Use the pg_drop_replication_slot() function to drop replication slots that are no longer needed.

Note: This can only happen with physical replication if hot_standby_feedback = on. For logical replication there is a similar hazard, but only system catalogs are affected. Examine the column catalog_xmin in that case.

3.Orphaned prepared transactions:

During two-phase commit, a distributed transaction is first prepared with the PREPARE statement and then committed with the COMMIT PREPARED statement.

Once a transaction has been prepared, it is kept “hanging around” until it is committed or aborted. It even has to survive a server restart! Normally, transactions don’t remain in the prepared state for long, but sometimes things go wrong and a prepared transaction has to be removed manually by an administrator.

You can find all prepared transactions and their xmin value with the following query:

SELECT gid, prepared, owner, database, transaction AS xmin
FROM pg_prepared_xacts
ORDER BY age(transaction) DESC;

Use the ROLLBACK PREPARED SQL statement to remove prepared transactions.

ANALYZE

ANALYZE gathers statistics for the query planner to create the most efficient query execution paths. Per PostgreSQL documentation, accurate statistics will help the planner to choose the most appropriate query plan, and thereby improve the speed of query processing.

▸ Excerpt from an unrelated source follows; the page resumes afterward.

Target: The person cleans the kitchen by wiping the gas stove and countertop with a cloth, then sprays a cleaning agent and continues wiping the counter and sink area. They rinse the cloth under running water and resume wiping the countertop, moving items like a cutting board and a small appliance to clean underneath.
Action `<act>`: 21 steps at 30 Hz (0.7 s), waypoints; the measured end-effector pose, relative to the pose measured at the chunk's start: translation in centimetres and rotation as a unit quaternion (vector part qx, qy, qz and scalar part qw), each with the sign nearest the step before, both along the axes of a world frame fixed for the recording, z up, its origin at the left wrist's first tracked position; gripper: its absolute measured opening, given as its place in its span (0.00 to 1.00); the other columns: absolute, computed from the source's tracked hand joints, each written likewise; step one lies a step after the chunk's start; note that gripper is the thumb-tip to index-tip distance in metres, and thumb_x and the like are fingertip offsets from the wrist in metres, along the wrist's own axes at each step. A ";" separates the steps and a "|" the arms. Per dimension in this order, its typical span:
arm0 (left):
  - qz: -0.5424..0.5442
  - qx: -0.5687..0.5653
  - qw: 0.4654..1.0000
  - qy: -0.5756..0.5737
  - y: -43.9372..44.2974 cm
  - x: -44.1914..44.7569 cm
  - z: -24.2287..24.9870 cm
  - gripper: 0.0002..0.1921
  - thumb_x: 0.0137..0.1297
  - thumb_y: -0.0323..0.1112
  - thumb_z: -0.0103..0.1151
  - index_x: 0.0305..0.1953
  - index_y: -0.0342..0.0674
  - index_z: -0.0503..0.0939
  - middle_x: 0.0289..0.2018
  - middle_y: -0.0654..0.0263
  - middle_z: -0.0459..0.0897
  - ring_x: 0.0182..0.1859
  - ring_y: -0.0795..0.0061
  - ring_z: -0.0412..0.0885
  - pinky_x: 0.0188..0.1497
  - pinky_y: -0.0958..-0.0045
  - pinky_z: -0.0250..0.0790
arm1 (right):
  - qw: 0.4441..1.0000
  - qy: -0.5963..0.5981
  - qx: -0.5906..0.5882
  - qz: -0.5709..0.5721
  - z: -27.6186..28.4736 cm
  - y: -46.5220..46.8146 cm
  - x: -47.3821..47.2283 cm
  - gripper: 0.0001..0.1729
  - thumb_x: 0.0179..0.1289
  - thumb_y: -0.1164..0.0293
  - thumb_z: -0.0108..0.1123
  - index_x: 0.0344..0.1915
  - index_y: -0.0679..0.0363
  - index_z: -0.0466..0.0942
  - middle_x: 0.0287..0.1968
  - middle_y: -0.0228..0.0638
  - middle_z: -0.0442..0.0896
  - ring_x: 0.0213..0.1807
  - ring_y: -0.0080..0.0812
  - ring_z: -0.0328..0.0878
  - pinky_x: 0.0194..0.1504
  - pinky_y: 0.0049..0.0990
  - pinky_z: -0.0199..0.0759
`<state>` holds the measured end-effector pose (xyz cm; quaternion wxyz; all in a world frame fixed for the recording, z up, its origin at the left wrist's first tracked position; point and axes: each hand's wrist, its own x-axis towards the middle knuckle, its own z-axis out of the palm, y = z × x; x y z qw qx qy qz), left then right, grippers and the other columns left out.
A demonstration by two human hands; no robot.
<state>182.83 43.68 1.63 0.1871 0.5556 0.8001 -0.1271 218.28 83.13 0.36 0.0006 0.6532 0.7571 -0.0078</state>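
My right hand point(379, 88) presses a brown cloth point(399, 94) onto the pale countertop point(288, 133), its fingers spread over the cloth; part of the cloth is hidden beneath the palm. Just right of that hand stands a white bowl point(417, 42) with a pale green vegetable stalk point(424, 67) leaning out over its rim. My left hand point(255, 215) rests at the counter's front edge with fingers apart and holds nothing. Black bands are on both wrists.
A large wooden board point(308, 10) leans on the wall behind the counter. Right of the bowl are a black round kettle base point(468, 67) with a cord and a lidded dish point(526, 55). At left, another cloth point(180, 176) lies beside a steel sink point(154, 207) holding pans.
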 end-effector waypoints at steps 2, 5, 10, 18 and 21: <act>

Example In the example below, [tablename] is optional. Without a table specified, ANALYZE will be run on available tables in the current schema that the user has access to.

ANALYZE VERBOSE [tablename]

REINDEX

The REINDEX command rebuilds one or more indices, replacing the previous version of the index. REINDEX can be used in many scenarios, e.g., an index has become "bloated".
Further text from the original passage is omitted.